13

I recently migrated my rails app to PostgreSQL in order to take advantage of fulltext search.

Since the migration coincided with moving to a new webhost, the steps for migration were:

  1. Deploy the application and db:create/db:schema:load on the new server, with appropriate database.yml file
  2. mysqldump data only from existing MySQL production database
  3. import data into PostgreSQL database

The application is running successfully but the issue comes when trying to add new content to the database. For example, when I run the rake task to update my twitter feed:

PG::Error: ERROR:  duplicate key value violates unique constraint "twitter_feeds_pkey" DETAIL:  Key (id)=(3) already exists.

This also happens for all other models, creating new articles, users etc. In development I can see that posting the insert statement n+1 times will successfully save the record without error.

My question is: How do I tell PostgreSQL to start adding indexes sequentially from the existing data?

I've read the REINDEX page but don't think that is really the operation I'm looking for.

Peter Mellett
  • 532
  • 5
  • 18
  • 1
    Does the table contain serials / sequences , used as a PK? – wildplasser Dec 02 '12 at 14:37
  • 1
    This question should help: http://stackoverflow.com/questions/244243/how-to-reset-postgres-primary-key-sequence-when-it-falls-out-of-sync – mccannf Dec 02 '12 at 14:44
  • Damn, I should have known there was prior art, before digging it up from my "personal archive". – wildplasser Dec 02 '12 at 14:50
  • Thank you for the linked question, the language I failed to summon from my brain was 'primary key sequence is not in sync with my table rows' – Peter Mellett Dec 02 '12 at 16:12
  • 1
    This question is answered extremely well here: http://stackoverflow.com/questions/244243/how-to-reset-postgres-primary-key-sequence-when-it-falls-out-of-sync – superluminary Apr 22 '13 at 10:44

4 Answers4

29

In Rails you can use the command

ActiveRecord::Base.connection.reset_pk_sequence!('users')

to bring the primary key index for the User table in sync again.

18

If the schema contains serial or sequence columns, you should reset these to the max value that occurs in the corresponding column. (normally you should not import the serials from a file, but give them the freedom to autoincrement.)

For all imported tables you should identify the sequence fields and run the following code on them. (substitute your schema name for "sch", your table name for "mytable" and your id column name for "id")

WITH mx AS ( SELECT MAX(id) AS id FROM sch.mytable)
SELECT setval('sch.mytable_id_seq', mx.id) AS curseq
FROM mx
        ;
wildplasser
  • 38,231
  • 6
  • 56
  • 94
4

You can automate wildplasser's solution so that all sequences are synchronized with the current maximum value of their associated column:

do
$block$
declare 
  r        record;
  stmt     text;
  max_id   integer;
begin
  for r in (
              select *
              from (
                select table_schema, 
                       table_name, 
                       column_name, 
                       pg_get_serial_sequence(table_schema||'.'||table_name, column_name) as col_sequence
                from information_schema.columns
                where table_schema not in ('pg_catalog', 'information_schema')
              ) t
              where col_sequence is not null
        ) 
  loop
    stmt := 'select coalesce(max('||r.column_name||'), 0) + 1 from '||r.table_schema||'.'||r.table_name;
    execute stmt into max_id;
    raise notice 'Next ID for %.%.% is %', r.table_schema, r.table_name, r.column_name, max_id;
    perform setval(r.col_sequence, max_id); 
  end loop;
end;
$block$

Note that this will only work if the columns have been defined as serial, bigserial or have been made the "owner" of a sequence.

a_horse_with_no_name
  • 440,273
  • 77
  • 685
  • 758
  • Great.
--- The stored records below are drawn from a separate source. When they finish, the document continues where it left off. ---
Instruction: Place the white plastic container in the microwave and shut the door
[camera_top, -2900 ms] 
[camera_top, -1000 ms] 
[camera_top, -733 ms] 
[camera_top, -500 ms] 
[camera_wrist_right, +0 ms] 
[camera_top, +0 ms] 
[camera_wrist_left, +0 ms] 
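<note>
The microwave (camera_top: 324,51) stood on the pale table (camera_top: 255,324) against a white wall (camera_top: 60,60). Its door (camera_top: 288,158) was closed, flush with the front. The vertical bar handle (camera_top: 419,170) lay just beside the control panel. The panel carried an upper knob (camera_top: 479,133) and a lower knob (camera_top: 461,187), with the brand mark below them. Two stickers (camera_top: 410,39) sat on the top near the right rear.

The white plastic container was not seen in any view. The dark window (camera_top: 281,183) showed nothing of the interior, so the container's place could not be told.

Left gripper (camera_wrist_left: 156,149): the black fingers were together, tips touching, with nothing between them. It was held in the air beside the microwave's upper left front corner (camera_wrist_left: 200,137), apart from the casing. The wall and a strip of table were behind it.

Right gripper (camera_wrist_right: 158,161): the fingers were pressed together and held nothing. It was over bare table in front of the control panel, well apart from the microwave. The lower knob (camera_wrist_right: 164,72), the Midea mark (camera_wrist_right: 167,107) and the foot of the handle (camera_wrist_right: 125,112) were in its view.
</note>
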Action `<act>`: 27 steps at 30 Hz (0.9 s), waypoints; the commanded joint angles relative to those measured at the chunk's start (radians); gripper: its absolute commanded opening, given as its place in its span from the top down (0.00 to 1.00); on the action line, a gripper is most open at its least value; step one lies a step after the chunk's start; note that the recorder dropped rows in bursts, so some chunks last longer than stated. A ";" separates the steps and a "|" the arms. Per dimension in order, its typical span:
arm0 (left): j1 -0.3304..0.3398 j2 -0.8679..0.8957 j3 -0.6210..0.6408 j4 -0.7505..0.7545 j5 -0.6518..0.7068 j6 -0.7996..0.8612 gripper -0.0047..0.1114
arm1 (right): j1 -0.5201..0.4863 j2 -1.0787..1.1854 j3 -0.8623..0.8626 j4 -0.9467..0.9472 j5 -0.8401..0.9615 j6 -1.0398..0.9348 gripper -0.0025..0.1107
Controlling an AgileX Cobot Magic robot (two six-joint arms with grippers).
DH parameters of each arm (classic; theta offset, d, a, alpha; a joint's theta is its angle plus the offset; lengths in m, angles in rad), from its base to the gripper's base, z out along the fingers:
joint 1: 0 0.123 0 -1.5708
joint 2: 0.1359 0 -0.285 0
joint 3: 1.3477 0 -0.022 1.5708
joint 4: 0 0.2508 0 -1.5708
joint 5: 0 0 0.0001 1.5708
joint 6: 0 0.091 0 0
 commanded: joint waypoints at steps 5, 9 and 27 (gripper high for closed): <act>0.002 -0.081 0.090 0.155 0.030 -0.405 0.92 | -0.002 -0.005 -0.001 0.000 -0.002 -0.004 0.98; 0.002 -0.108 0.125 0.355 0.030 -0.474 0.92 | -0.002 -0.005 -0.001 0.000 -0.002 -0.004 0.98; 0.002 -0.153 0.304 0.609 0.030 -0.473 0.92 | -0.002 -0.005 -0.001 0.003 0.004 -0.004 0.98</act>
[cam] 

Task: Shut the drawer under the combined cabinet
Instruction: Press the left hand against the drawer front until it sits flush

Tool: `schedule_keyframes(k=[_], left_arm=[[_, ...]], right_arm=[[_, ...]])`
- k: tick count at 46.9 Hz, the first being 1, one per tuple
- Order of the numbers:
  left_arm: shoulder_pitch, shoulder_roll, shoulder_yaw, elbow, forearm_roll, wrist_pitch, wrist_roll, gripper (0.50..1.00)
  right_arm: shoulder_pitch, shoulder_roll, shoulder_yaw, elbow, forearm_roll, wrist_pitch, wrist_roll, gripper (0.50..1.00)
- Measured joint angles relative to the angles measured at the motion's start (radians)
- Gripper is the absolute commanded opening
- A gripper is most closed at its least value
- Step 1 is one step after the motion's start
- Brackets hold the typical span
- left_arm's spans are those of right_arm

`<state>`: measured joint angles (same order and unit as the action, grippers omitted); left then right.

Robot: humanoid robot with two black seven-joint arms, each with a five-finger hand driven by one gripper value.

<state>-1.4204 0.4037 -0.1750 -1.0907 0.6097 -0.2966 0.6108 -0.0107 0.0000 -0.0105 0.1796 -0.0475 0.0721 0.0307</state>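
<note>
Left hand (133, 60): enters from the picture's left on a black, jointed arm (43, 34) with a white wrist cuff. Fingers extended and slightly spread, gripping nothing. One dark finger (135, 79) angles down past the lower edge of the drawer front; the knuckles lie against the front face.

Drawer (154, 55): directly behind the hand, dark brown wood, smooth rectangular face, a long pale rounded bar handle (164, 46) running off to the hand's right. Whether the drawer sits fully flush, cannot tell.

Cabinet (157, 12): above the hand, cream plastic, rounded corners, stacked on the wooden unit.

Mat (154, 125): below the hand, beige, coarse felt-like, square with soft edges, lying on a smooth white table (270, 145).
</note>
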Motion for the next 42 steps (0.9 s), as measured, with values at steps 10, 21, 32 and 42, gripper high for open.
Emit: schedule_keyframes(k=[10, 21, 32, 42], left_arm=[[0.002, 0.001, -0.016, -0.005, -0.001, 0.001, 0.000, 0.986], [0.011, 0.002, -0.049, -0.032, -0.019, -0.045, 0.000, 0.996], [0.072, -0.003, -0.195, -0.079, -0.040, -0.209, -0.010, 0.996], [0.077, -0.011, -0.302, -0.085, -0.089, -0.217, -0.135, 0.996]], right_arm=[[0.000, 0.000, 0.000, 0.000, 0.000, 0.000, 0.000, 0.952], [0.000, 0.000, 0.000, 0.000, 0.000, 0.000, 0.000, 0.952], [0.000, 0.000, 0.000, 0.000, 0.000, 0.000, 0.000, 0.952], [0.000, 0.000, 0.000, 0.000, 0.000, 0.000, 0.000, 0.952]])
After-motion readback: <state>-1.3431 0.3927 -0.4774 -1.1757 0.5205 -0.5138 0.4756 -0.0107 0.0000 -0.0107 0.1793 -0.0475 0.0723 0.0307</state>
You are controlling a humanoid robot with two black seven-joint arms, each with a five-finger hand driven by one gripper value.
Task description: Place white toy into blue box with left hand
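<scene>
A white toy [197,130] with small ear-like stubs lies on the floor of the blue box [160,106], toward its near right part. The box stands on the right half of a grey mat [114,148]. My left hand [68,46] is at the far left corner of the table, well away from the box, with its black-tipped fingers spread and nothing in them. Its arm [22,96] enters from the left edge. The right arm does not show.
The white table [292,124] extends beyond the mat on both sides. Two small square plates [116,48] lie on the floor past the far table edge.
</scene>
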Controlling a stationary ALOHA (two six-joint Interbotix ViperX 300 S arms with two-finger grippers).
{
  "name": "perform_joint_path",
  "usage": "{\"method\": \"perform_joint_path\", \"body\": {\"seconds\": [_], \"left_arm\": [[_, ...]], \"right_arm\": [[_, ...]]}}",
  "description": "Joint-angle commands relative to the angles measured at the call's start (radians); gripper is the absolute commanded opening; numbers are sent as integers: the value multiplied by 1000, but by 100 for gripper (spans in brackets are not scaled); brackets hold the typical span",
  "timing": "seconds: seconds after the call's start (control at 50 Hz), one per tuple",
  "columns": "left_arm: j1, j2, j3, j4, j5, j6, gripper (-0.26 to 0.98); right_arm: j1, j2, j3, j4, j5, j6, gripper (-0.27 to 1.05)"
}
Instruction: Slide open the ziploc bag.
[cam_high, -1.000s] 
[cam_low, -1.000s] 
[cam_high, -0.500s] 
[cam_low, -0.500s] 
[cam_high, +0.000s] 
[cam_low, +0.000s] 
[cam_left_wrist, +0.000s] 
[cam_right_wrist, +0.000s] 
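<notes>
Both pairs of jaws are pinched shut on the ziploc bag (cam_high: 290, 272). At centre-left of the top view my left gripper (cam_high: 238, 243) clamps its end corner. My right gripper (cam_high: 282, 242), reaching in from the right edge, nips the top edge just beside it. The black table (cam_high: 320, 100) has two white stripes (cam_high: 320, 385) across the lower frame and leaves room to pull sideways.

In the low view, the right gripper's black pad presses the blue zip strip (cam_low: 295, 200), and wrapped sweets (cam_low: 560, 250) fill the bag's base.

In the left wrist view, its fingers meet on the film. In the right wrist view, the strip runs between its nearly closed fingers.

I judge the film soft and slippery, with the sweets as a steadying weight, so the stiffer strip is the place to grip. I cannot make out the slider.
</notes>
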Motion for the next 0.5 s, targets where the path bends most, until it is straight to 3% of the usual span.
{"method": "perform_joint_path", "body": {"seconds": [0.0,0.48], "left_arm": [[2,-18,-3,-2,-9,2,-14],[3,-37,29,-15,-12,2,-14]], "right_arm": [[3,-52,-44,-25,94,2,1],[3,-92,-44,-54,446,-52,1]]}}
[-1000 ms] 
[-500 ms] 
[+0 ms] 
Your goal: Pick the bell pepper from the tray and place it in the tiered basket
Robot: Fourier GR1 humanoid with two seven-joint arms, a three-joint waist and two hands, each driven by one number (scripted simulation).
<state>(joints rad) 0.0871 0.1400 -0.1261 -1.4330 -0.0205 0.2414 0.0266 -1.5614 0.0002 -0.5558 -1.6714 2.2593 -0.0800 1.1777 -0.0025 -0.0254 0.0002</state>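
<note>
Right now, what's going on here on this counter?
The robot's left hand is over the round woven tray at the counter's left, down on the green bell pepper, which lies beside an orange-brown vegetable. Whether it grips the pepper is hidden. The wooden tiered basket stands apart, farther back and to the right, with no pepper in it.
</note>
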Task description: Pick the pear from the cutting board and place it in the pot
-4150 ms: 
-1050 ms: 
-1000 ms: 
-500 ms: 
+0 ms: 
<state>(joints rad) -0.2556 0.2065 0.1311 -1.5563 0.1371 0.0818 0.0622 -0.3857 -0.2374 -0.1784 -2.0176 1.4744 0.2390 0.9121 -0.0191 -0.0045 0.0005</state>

I had a similar thing handy but I did not want to spoil the OP's editing party ;-) BTW: you could add a few quote_identifier() functions to the names. – wildplasser Dec 02 '12 at 15:38
  • Thank you, I'm always a fan of automation. – Peter Mellett Dec 02 '12 at 16:17
  • @a_horse_with_no_name: I did not know about the pg_get_serial_sequence() function. Comes in handy, avoiding the joining of three(?) additional catalogs. – wildplasser Dec 02 '12 at 16:21
0

Another way is remove the primary key (id) from the columns (or don't dump the id). So your data would look like

INSERT INTO book (name, price) VALUES ('Alchemist' , 10);

instead of

INSERT INTO book (id, name, price) VALUES (1 , 'Alchemist' , 10);

This way, you won't have to reset the primary key after loading initial data

user
  • 15,863
  • 15
  • 90
  • 110